Résumé non technique d'un projet d'expérimentation animale publié sur ALURES le 2024-07-10 00:00:00
("EC NTS/RA identifier" : NTS-FR-965127)
D’abord une échographie cardiaque de vingt minutes sous anesthésie, puis une opération de cent dix minutes pour provoquer un infarctus, puis des échographies à deux jours et à deux, quatre, huit, douze et seize semaines. Selon le groupe, chaque souris reçoit aussi jusqu’à vingt-six injections sous-cutanées. 1 504 souris vont être utilisées, toutes tuées à l’issue pour les prélèvements, dans des procédures impliquant un niveau de souffrance sévère, le porteur indiquant que l’insuffisance cardiaque installée provoque une baisse d’énergie, une perte de poids et un essoufflement modérés sur le long terme. Le bénéfice annoncé, un meilleur pronostic pour les patients ischémiques, reste au conditionnel, quand les seize semaines de défaillance cardiaque, elles, sont programmées.

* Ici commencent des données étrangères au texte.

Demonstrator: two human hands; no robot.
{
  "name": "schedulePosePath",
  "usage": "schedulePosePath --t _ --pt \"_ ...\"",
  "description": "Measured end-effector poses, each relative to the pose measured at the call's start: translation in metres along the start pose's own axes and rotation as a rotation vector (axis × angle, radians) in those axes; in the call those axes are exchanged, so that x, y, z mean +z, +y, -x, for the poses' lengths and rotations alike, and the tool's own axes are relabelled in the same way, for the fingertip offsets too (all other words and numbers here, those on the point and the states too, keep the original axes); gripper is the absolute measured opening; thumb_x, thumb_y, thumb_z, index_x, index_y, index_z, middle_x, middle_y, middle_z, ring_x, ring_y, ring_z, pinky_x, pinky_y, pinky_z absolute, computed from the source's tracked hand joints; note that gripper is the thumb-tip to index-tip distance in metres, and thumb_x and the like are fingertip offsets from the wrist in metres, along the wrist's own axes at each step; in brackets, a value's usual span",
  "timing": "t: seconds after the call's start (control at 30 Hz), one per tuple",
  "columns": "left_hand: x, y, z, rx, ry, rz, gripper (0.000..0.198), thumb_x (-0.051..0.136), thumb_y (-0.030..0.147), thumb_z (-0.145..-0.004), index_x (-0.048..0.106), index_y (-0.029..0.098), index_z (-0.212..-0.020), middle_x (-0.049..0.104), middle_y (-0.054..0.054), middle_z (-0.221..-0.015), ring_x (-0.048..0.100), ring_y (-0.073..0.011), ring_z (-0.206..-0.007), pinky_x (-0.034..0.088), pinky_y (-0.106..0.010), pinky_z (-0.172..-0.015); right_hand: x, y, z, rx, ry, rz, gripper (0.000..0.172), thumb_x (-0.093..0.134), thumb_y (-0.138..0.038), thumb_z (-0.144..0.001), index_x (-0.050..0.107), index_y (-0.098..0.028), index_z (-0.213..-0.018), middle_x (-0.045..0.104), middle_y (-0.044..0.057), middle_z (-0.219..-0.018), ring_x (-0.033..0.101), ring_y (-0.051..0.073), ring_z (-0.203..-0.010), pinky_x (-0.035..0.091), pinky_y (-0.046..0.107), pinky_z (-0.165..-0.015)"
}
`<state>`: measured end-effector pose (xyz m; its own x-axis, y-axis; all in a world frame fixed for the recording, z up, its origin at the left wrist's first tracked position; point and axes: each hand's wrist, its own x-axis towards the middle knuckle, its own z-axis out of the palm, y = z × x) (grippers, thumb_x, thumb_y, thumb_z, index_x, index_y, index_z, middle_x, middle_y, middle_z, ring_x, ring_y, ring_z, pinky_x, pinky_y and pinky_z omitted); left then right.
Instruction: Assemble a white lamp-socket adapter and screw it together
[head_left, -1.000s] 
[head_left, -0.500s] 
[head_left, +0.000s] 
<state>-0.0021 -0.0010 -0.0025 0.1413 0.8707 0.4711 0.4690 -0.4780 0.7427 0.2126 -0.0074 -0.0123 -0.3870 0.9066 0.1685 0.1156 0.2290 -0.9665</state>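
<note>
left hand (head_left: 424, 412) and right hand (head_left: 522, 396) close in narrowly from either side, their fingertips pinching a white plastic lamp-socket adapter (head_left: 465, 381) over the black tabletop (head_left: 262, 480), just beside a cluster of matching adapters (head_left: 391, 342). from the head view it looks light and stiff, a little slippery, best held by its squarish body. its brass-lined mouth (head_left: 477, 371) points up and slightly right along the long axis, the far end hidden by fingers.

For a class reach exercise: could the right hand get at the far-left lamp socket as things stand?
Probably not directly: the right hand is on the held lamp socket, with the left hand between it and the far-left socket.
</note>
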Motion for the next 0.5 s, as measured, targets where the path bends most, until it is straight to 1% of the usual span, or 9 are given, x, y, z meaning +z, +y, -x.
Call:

Objectifs et bénéfices escomptés du projet
Décrire les objectifs du projet.
L’infarctus cardiaque est caractérisé par une quantité de sang insuffisante transportée jusqu’au muscle cardiaque ce qui entraîne une réduction d’apport en oxygène aux cellules du cœur. Il est une cause importante du développement vers l’insuffisance cardiaque. Malgré des progrès significatifs dans la prise en charge des patients, l’insuffisance cardiaque continue d’avoir des taux de mortalité élevés. Avec une disponibilité limitée d’options de traitement, un pronostic précis reste un objectif thérapeutique important, en particulier dans la compréhension des mécanismes impliqués dans le remodelage cardiaque, qui devrait avoir un effet protecteur contre le développement progressif vers l’insuffisance cardiaque. L’infarctus induit des modifications de la taille, de forme et de fonction du cœur qui sont considérées comme des indices précurseurs dans le développement de l’insuffisance cardiaque. Par conséquent, il est primordial de clarifier les mécanismes moléculaires sous-jacents afin de comprendre le développement de l’insuffisance cardiaque et d’améliorer le pronostic des patients atteints d’un infarctus du myocarde. Dans ces conditions, notre projet vise dans un premier temps à corréler la dysfonction du coeur, aux différentes atteintes tissulaires et cellulaires après un infarctus. Dans un deuxième temps, différentes stratégies seront testées pour proposer de nouveaux traitements pour les patients atteints d’insuffisance cardiaque.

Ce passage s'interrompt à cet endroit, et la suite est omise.